Actually, looking back at Keenan's post here:

/tuning-math/message/19140

Keenan wrote:
> If you want to include only a finite set of primes, then you don't even use your
> zeta function calculator at all. You just plot
>
> Prod_("primes" p to include) 1/(1-p^(-s))
>
> If you only include one prime you always get a periodic function, like this:
> https://docs.google.com/viewer?a=v&pid=explorer&chrome=true&srcid=0B9CMyeCjAMQGZ\GI4Y2QyODQtNjA0Yi00MDUxLTk3MGYtNDk4MDY5OTMxOTY4&hl=en
> (Note that all these PDFs are vector plots, so you can zoom in to see more
> detail)

I think those p^(-s)'s are going to look like (complex) sinusoids
along the critical line, and the 1/(1-x) operator will basically turn
them into sawtooth waves that are phase shifted by 90 degrees, which
is what the waveform in Keenan's graph is (it looks like
UUUUUUUUUUUUU). Note very carefully how each peak has a "field of
attraction" around it, which in this case is this sort of tapered Vos
curve type shape you see here (the phase-shifted sawtooth wave):

https://docs.google.com/viewer?a=v&pid=explorer&chrome=true&srcid=0B9CMyeCjAMQGZGI4Y2QyODQtNjA0Yi00MDUxLTk3MGYtNDk4MDY5OTMxOTY4&hl=en

Then, when you add in another prime, you multiply it pointwise by the
first one, which generates this graph

https://docs.google.com/viewer?a=v&pid=explorer&chrome=true&srcid=0B9CMyeCjAMQGMzg0MmQ5MjgtN2E2OC00M2FkLTg4ZmYtZTg4ZGQzZjY4NWNm&hl=en

As you keep multiplying by more and more primes, you'll keep placing
selective pressure on the peaks in the graph that end up being in the
fields of attraction of each primes. The zeta function does this all
at once. Do I have the right idea here?

-Mike

On Tue, Jun 28, 2011 at 3:42 AM, Mike Battaglia <battaglia01@gmail.com> wrote:
>
> As you keep multiplying by more and more primes, you'll keep placing
> selective pressure on the peaks in the graph that end up being in the
> fields of attraction of each primes. The zeta function does this all
> at once. Do I have the right idea here?

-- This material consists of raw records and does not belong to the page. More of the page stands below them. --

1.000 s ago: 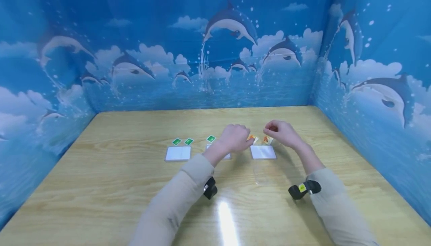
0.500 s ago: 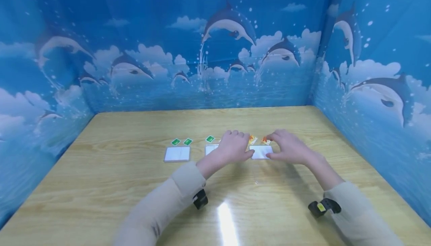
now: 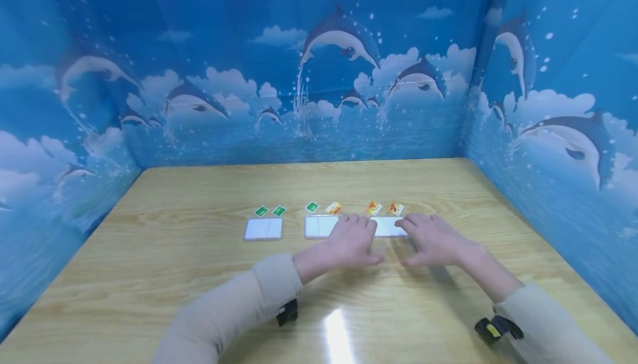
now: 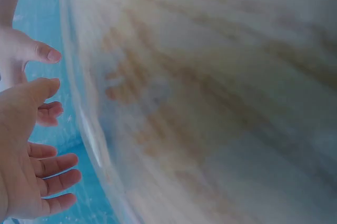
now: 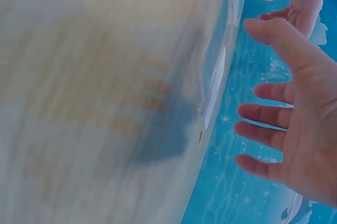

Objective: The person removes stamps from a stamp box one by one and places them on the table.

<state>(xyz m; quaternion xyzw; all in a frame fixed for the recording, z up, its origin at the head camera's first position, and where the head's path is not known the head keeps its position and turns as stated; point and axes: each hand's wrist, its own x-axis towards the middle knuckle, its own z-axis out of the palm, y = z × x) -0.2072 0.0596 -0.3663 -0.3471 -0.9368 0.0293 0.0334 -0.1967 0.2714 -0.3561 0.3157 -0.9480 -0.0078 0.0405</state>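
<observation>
My left hand (image 3: 351, 240) hovers with spread fingers in front of the middle and right white rectangular pieces. Its fingers overlap the middle piece (image 3: 319, 226). My right hand (image 3: 433, 239) faces it, fingertips over the right end of the right white piece (image 3: 387, 226). Between the thumbs, a faint clear outline shows low on the table; its kind is hard to make out. In the left wrist view the left palm (image 4: 21, 155) has loose fingers and holds nothing. The right wrist view shows the right palm (image 5: 316, 119) likewise bare.
A third white piece (image 3: 263, 229) lies to the left. Behind the three pieces is a row of small square cards: green ones (image 3: 261, 211) toward the left and orange-patterned ones (image 3: 396, 209) toward the right. A dolphin-printed curtain (image 3: 319, 76) encloses the wooden table (image 3: 174, 275).
Both hands have drawn back toward the person from the orange cards, and their fingers have spread. An orange-patterned card beside the right-hand green one has come into view.
</observation>
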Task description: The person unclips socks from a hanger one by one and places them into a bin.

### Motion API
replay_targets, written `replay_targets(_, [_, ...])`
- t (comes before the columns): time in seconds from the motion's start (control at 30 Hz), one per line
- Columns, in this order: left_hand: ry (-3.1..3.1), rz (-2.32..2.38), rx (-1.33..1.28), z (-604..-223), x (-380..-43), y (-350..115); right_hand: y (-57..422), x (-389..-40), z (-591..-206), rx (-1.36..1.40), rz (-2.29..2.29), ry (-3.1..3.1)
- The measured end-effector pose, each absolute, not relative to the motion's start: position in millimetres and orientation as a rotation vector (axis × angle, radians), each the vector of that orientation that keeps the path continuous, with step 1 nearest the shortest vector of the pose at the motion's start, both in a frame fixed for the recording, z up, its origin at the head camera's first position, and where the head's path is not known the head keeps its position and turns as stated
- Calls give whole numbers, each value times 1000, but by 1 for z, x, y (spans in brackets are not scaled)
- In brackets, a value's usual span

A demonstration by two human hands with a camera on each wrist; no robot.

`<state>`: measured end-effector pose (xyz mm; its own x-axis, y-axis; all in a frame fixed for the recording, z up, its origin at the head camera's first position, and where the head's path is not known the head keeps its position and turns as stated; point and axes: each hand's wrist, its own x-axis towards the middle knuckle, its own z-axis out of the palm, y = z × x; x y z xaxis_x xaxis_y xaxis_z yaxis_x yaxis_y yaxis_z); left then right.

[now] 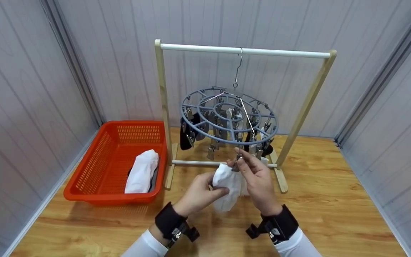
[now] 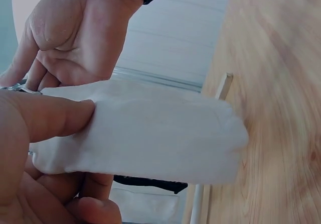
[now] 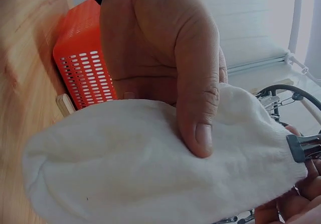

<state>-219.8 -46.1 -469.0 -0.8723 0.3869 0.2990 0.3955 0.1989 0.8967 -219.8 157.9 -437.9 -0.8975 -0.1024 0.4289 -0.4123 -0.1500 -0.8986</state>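
A white sock [image 1: 228, 182] hangs between my two hands, below the front of a round grey clip hanger [image 1: 219, 139]. My left hand [image 1: 200, 191] pinches the sock near its cuff, thumb [image 3: 196, 118] lying flat across the fabric. With fingers and thumb, my right hand [image 1: 260, 180] holds a metal clip [image 1: 236, 165] on the hanger's near side. In the right wrist view the grey jaws of this clip [image 3: 297, 148] overlap the sock's cuff edge. The toe end dangles free, pointing down toward the table.
An orange basket [image 1: 84, 160] at left contains a white sock [image 1: 143, 171] lying over darker cloth. The hanger hooks onto the white bar [image 1: 280, 53] of a wooden stand [image 1: 307, 107]. Dark socks [image 1: 185, 137] and other socks hang from its clips; several clips [image 1: 211, 152] dangle bare.
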Motion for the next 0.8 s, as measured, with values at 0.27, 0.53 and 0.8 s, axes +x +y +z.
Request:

Actually, and furthermore, if all of this is correct (which it looks
like it is), then the sqrt(n) weighting of the primes comes because
we're looking at the critical line of the zeta function, which is
Re=-0.5, right? Because then p^(-(-0.5+it)) = p^(0.5-it)=
p^(0.5)*p^(-it) = sqrt(p)*p^(-it), and that sqrt(p) term appears. So
if we wanted to weight primes by 1/p instead, rather than 1/sqrt(p),
would we look at the Re = -1 line instead of the Re = -0.5 line?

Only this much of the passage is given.